Speaking after a tour of Artemis Technologies in Belfast, Ms Truss moved to assure people that she would treat rising inflation as an “urgent issue” and ensure “it’s dealt with”.

“What I would do immediately is reduce taxes, reversing the NI increase, having a moratorium on the green energy levy to save people money on their fuel bills, and deal with the supply problem,” she said.

“We need to use more gas from our own resources here in this country. And we need to fix the energy problem by increasing supply.”

She added: “The green energy levy is on all bills, so by removing that we would save people money on their bills. But what won’t work is simply a sticking plaster of handing more money out without dealing with the root cause.

“And what I’m determined to do is deal with the root cause: make sure that we have energy security in this country.”

Pressed by reporters on whether she believes British workers are not working hard enough, Ms Truss replied: “What I believe is that we need more skills in our country, we need more capital investment in our country, we need more opportunity in our country. That is what I would deliver as prime minister.

“We need to help more people get into work. We have a number of people across the country who are currently economically inactive.

“What I want to do is help those people get into work and make sure we’re creating those high wage jobs in our economy, those high-skilled jobs. To do that, we need to attract investment in this country.”

She added : “I’m fundamentally on the side of people who work hard, who do the right thing. Those are the people I want back.”

Tory leadership contender Liz Truss has said she is “absolutely determined” to resolve the protocol issues and get the Northern Ireland Protocol Bill through Parliament.

She said: “That’s my commitment to the people of Northern Ireland. We need to restore the primacy of the Belfast Good Friday agreement. We need to sort out the issues on customs bureaucracy, making sure people in Northern Ireland can benefit from the same tax breaks as people in Great Britain.
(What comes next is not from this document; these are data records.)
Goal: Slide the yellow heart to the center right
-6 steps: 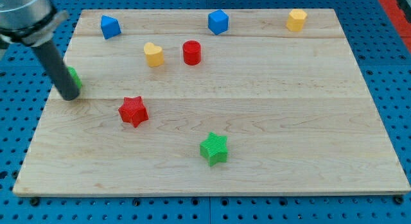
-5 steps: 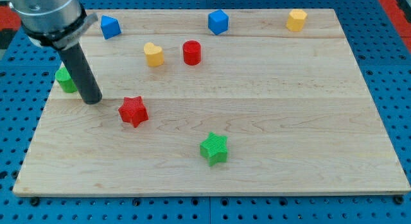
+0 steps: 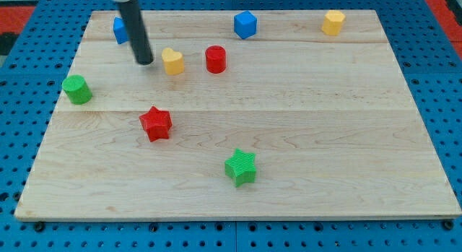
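In the camera view, my tip (image 3: 145, 62) rests on the wooden board (image 3: 325, 136) just to the view's left of the yellow heart (image 3: 172, 61), close beside it, though whether they touch cannot be told. I carry no gripper, only the dark rod, so there is nothing to be open or closed. The yellow heart sits in the upper left part of the board, with the red cylinder (image 3: 216, 59) just to its right. A blue block (image 3: 120, 29) is partly hidden behind the rod. Another blue block (image 3: 245, 24) and a yellow block (image 3: 333, 23) lie along the view's top. A green cylinder (image 3: 76, 89) stands near the left edge, a red star (image 3: 156, 123) lies below the heart, and a green star (image 3: 240, 167) lies nearer the bottom.
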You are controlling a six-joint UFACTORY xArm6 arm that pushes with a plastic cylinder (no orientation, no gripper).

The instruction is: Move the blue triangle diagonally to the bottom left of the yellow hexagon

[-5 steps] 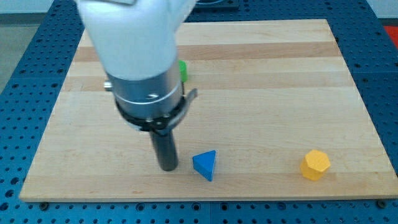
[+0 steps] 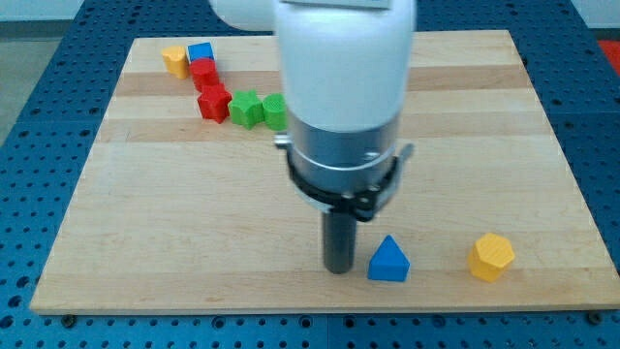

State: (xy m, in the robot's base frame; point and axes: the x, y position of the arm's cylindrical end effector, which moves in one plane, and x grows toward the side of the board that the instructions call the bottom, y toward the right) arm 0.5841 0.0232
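Note:
The blue triangle [image 2: 388, 261] lies near the board's bottom edge, right of centre. The yellow hexagon [image 2: 491, 257] lies to its right, at about the same height, with a gap between them. My tip [image 2: 338, 269] stands just left of the blue triangle, very close to or touching its left side. The arm's white and grey body [image 2: 344, 107] hangs over the middle of the board and hides what is behind it.
At the view's top left lie a yellow block [image 2: 174, 60], a blue block [image 2: 201, 52], two red blocks [image 2: 207, 87] and two green blocks [image 2: 257, 109] in a curved row. The wooden board [image 2: 484, 145] ends close below the triangle.
My tip has moved to the right along the bottom of the board. The blue triangle has slid right, closer to the yellow hexagon, and has turned. The blocks at the top left have come into view.

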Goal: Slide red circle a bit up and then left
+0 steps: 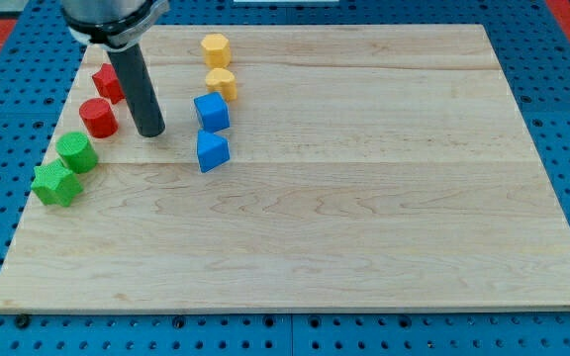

“If the European Union are willing to come to a negotiated solution to achieve that, I would be absolutely willing to do that. But the bill will continue to go through Parliament. I want to get that bill through.”

She added that she is still “waiting to hear” from the EU as to “whether or not they’re willing to change the text”.

'Get back around the table' Truss tells Stormont parties

Ms Truss also told reporters she would be asking Stormont politicians to “get back around the table” in a bid to form a Government.

“I want to see the parties in Northern Ireland reform a government here,” she said.

“It’s important for the people of Northern Ireland. There are lots of challenges that need to be dealt with.

“We’ve been talking about cost of living, energy, we need a government in Northern Ireland to be doing that. So, I will be asking them to get back around the table and form a government.”